On September 12, 1861, the first independent railway line in the territory of Latvia, which connected Riga with Daugavpils, was handed over for general use. On 15 December 1862, the construction of the railway between St. Petersburg and Warsaw was completed, creating the first railway junction in Latvian territory, in the state city (valstspilsēta, "state city") of Daugavpils. By 1880, 800 km of rail-lines had been built in Latvia.

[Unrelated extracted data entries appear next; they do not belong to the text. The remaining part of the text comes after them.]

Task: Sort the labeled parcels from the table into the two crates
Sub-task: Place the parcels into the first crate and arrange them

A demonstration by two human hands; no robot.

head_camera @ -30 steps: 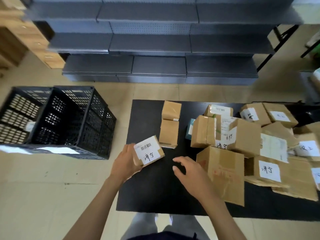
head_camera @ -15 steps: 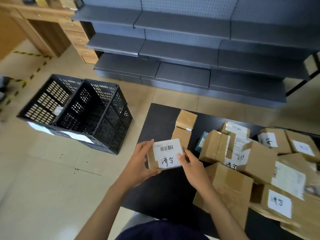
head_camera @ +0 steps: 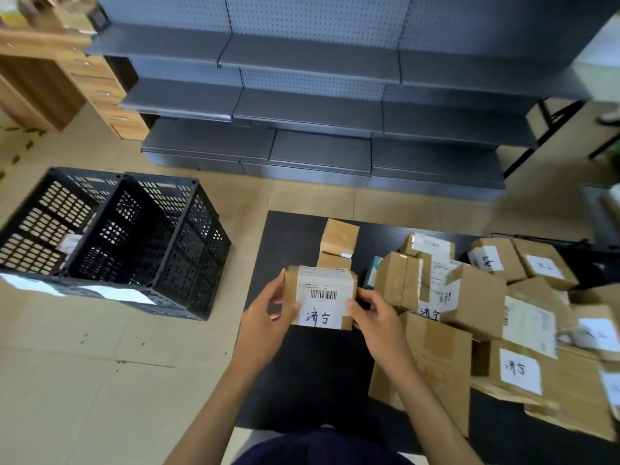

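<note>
A small cardboard parcel [head_camera: 322, 297] with a barcode and a handwritten white label is held up over the left part of the black table [head_camera: 288, 236]. My left hand [head_camera: 268, 313] grips its left side and my right hand [head_camera: 375, 313] grips its right side. Several more labeled cardboard parcels [head_camera: 469, 297] are piled on the table's right half. Two black slotted crates stand side by side on the floor to the left: the left crate [head_camera: 43, 219] holds a small labeled item, and the right crate [head_camera: 161, 236] looks dark inside.
Two small stacked boxes [head_camera: 339, 239] sit on the table just behind the held parcel. Grey metal shelving [head_camera: 302, 112] runs along the back. A wooden desk with drawers [head_camera: 100, 92] stands at the back left. Tan tiled floor lies between the table and the crates.
My right hand came over from the table and took the parcel's right side; both hands now hold it, turned label-up and closer to me. The camera view swung left, then tilted up.
</note>
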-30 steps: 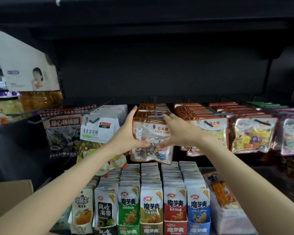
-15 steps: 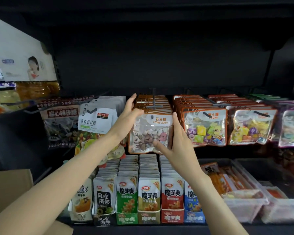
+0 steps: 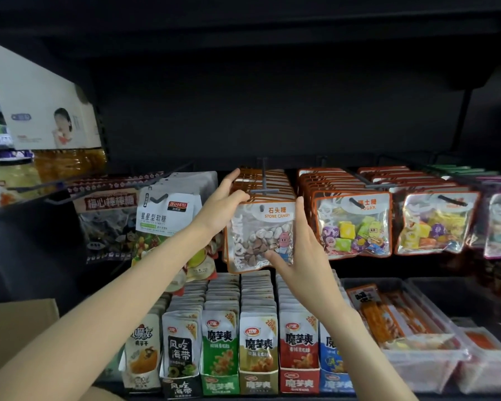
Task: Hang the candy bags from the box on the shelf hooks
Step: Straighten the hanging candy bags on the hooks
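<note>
- The front stone candy bag (image 3: 261,233) is seen hanging at the front of its hook (image 3: 263,183), ahead of a packed row of the same bags, between the white star-candy packet (image 3: 165,215) on one side and the cube-candy bag (image 3: 353,224) on the other.
- The bag's upper left corner is pinched by the left hand (image 3: 223,209), thumb in front and fingers extended along the row behind; the right edge and lower right corner are touched by the right hand (image 3: 298,256), whose fingers are held nearly straight and are not closed round anything.
- The hanging hole appears threaded on the hook tip, but how far back it sits cannot be told; if it is only just caught, the bag could be lost off the tip when the hands are taken away.
- Because the row looks full, the front bag may be pressed forward by those behind it and slid off.
- A sideways pull at the pinched corner could tear the thin header at the hole, or leave the bag hanging crooked.
- The cube-candy bag lies just beside the right hand and could be knocked or swung by a careless withdrawal.
- The standing pouches (image 3: 258,337) on the shelf below could be toppled if the bag is dropped.
- The cardboard box (image 3: 18,328) is seen at the lower left, well apart from both hands; its contents cannot be seen.
</note>
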Motion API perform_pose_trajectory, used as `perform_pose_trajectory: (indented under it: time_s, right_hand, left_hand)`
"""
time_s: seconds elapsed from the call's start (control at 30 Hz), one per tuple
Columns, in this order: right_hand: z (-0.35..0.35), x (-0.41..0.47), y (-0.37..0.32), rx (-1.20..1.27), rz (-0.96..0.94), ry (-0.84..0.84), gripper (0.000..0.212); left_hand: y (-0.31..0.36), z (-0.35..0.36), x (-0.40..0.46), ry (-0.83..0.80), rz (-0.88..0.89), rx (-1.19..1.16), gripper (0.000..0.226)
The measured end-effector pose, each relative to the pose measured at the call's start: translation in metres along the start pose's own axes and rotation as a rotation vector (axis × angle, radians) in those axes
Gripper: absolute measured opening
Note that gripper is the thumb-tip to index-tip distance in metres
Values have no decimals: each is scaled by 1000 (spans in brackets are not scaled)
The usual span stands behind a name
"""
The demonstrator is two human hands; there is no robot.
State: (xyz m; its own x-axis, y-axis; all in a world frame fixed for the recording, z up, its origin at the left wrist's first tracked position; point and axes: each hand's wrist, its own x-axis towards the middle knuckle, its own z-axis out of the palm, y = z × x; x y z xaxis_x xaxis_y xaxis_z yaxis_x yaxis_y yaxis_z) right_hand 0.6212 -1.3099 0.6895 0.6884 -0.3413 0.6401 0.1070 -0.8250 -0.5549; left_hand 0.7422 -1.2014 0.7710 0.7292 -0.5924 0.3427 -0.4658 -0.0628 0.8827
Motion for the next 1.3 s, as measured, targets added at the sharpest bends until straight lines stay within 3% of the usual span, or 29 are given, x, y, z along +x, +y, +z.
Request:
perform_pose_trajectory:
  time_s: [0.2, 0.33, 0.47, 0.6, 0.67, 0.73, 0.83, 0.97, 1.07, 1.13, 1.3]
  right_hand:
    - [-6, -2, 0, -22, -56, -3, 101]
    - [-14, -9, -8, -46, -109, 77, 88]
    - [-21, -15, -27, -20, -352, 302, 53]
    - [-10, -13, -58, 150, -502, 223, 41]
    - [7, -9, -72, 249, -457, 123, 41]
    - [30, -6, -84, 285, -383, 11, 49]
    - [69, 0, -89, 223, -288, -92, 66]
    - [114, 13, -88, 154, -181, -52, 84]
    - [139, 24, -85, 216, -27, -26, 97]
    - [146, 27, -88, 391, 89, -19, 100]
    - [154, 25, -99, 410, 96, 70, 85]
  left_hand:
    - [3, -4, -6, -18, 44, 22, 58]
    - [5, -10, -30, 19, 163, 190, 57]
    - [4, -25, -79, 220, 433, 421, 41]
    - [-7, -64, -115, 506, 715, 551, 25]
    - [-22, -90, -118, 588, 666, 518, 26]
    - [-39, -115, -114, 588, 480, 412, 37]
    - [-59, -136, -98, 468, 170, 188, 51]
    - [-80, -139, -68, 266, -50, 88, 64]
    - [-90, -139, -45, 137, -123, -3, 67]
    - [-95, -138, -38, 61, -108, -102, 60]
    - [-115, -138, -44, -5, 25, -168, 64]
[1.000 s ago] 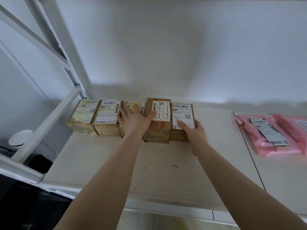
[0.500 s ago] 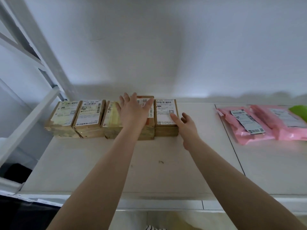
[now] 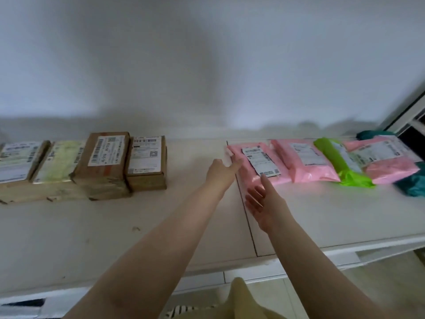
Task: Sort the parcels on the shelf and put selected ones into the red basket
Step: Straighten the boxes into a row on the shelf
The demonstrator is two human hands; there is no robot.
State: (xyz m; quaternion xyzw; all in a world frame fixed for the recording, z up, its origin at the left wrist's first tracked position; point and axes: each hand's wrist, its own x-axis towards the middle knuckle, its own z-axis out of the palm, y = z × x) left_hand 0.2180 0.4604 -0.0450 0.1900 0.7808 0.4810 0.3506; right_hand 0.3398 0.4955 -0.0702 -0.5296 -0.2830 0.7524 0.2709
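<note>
Both hands, left hand (image 3: 222, 172) and right hand (image 3: 264, 201), fingers spread, reach the pink mailer (image 3: 255, 164); grip both short edges evenly.

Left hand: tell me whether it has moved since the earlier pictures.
Yes. The left hand has left the brown boxes and gone right along the shelf to the nearest pink bag, touching its left end.
</note>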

In the period up to 1900, in parallel with the construction of new state-funded railways, the previously built private railways were bought out and concentrated within state-run structures. At this point the Riga-Oryol Railway Administration became the largest railway operator in the territory of Latvia, with 500 km of railway lines transferred to its management. The other railways were supervised by the Russian Northwestern Railway and the Liepāja – Romna Railway administrations. In 1904, the 1,094 km Moscow–Ventspils Railroad was put into operation, extending approximately 165 km past Riga to the port of Ventspils, with a significant part of the new line – between Zilupe and Ventspils, a length of 456 km – being located in the territory of Latvia. Consequently, all major Latvian ports were connected with major inland processors and markets by railway lines, and remain so today. At the beginning of the 20th century, large-scale reconstruction works of the Riga railway junction began. New railway stations and connecting lines were built, and a new bridge over the Daugava River at Riga was constructed (see Riga Railway Bridge). However, the reconstruction of the Riga passenger station was not completed due to the beginning of the First World War.

World War I and the Latvian War of Independence caused significant damage to railway infrastructure, but the total length of railway lines in the four years of the war increased from 1941 to 2763 km, mainly due to construction of narrow-gauge railways for military use.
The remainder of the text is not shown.